Post by Hawk » July 11th 2012, 4:24am

Mortuus wrote:Actually, I'd love to be Larry's attorney...
Image
...assuming, of course, that nothing was ever filed against Seiko.


I don't know about Larry's legal team feeling all froggy but I sure as hell wouldn't envy SNBC's legal team.

It's not about triangular watches - it's about Tim Temple confusing the marketplace and diluting the Hamilton brand. Larry's culpable to the extent that he, and not Seiko or anybody else, provided the specific tool to do so.

This provides a short summary.
Supposedly what got Swatch Group Inc. really upset was a comment made by a ShopNBC host when the Stuhrling watch appeared on the segment. Shortly after the release of MIB, the show aired and the host said: “if memory serves, there is another motion picture release now where this is once again being touted.”

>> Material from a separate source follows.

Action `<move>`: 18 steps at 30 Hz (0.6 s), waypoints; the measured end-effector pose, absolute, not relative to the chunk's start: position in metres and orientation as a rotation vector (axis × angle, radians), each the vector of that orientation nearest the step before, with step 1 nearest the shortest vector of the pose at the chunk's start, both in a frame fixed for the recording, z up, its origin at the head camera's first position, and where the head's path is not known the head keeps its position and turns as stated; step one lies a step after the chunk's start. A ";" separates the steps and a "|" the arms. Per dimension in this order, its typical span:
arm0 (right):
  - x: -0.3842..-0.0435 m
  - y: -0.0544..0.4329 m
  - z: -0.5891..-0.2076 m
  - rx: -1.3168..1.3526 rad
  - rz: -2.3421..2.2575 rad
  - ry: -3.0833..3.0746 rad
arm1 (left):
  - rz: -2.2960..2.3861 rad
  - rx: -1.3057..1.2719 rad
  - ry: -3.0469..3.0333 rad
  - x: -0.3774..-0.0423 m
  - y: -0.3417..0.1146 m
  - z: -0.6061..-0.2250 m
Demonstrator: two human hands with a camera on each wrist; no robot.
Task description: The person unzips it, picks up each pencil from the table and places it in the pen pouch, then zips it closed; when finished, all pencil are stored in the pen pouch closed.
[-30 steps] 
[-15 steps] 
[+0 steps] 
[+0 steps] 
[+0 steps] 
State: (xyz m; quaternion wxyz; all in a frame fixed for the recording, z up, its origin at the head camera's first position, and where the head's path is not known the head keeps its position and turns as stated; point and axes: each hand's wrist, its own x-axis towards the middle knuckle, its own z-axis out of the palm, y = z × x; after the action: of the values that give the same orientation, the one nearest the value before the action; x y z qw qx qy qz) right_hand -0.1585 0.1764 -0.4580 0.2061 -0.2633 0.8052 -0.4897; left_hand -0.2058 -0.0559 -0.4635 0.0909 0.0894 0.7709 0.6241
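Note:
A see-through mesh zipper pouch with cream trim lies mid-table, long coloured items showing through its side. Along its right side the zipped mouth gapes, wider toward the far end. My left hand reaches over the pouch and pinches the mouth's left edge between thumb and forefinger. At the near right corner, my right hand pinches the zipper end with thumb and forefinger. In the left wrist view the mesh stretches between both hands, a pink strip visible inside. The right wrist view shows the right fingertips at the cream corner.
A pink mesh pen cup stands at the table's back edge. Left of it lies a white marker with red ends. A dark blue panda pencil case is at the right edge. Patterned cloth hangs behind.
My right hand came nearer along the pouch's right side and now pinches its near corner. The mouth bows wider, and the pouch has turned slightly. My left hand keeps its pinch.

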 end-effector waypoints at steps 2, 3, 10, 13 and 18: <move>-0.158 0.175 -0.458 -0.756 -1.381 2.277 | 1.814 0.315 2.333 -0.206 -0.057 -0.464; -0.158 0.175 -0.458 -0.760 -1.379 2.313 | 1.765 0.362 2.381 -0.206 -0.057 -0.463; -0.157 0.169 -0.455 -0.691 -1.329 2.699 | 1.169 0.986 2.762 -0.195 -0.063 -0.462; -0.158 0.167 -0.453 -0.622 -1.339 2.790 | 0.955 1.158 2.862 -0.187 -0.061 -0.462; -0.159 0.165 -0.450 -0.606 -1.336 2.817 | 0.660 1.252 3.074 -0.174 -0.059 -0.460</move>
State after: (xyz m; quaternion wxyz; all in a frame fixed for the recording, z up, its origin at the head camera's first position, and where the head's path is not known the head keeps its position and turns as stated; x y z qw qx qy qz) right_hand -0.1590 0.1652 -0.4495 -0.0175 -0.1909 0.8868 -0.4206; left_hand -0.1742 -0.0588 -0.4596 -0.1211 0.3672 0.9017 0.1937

The Swatch Group has also named ShopNBC in the lawsuit against Stuhrling. It claims trademark infringement unfair competition, false advertising, and demands a permanent injunction. The Swatch Group has reportedly spent millions of dollars to promote the watch and now wants to ensure that people don’t get confused over the source of the “Hollywood favorite.”


Temple is the one in the cross-hairs. Larry's off by 3 MOA left, 2 MOA down.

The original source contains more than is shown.